### What you will do
Look below for the line that contains "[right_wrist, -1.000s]" and the line that contains "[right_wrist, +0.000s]", then restate both of them and every line in between, exactly. No picture goes in the copy.
__________________________________________________
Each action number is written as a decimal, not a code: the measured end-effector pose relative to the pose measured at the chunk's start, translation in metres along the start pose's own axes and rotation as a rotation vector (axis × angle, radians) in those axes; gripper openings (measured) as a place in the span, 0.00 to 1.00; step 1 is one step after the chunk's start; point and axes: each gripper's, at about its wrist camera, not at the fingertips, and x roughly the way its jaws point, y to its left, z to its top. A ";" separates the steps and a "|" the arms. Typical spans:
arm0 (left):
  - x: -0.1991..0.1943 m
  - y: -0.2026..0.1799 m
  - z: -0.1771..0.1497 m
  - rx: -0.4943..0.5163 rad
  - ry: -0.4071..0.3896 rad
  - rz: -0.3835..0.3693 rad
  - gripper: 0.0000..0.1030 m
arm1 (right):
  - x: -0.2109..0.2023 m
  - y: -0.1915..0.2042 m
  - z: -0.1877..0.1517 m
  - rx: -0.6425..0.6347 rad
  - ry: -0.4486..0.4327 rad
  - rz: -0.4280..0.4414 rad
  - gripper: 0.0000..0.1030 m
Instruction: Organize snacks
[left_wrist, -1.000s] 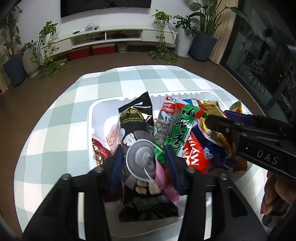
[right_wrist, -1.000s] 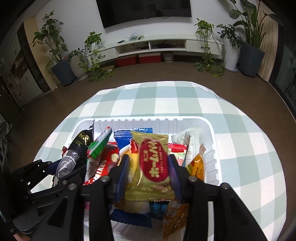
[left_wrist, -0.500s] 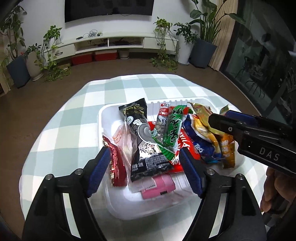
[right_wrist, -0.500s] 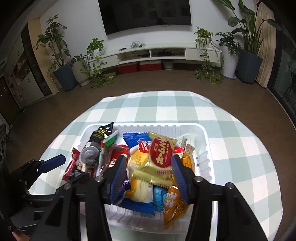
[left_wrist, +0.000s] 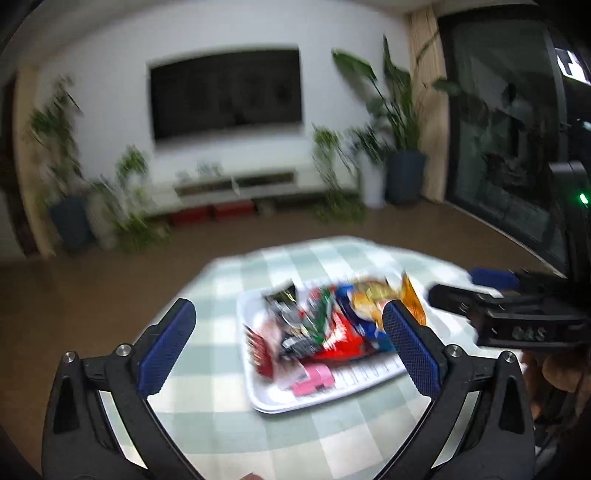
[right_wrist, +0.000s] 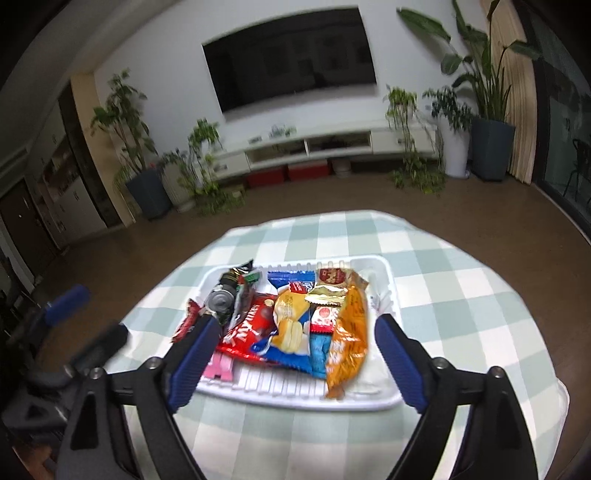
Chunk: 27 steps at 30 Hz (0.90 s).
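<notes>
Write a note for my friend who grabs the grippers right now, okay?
Left hand-held gripper: jaws just opened wide, nothing between them.
Right hand-held gripper: jaws just opened too, holding nothing.
Snacks: all packets, such as the long orange packet and the red packet, lie in the white plastic tray on the green checked tablecloth.
Done: snacks gathered in the tray.
Left: no loose snacks visible; maybe tidy them.

The tray (right_wrist: 391, 295) looks like smooth white plastic with a ribbed wall, and the snack packets (right_wrist: 295, 321) in it are glossy foil and film that catch the light. The tablecloth (right_wrist: 461, 306) under it is soft matt checked cloth. The right gripper (right_wrist: 295, 354) has matt black plastic arms with rough, dotted blue pads (right_wrist: 399, 362) and small shiny metal screws.
</notes>
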 end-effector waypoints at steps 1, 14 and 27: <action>-0.016 -0.004 0.000 -0.003 -0.035 0.036 1.00 | -0.011 -0.001 -0.003 0.005 -0.026 0.001 0.91; -0.148 -0.040 -0.034 -0.078 -0.033 0.166 1.00 | -0.187 0.013 -0.022 -0.032 -0.420 -0.030 1.00; -0.187 -0.066 -0.095 -0.140 0.200 0.086 1.00 | -0.204 0.012 -0.081 0.003 -0.148 -0.100 1.00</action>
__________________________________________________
### Response below
[right_wrist, -1.000s] 
[left_wrist, -0.500s] 
[right_wrist, -0.500s] 
[left_wrist, +0.000s] 
[right_wrist, +0.000s] 

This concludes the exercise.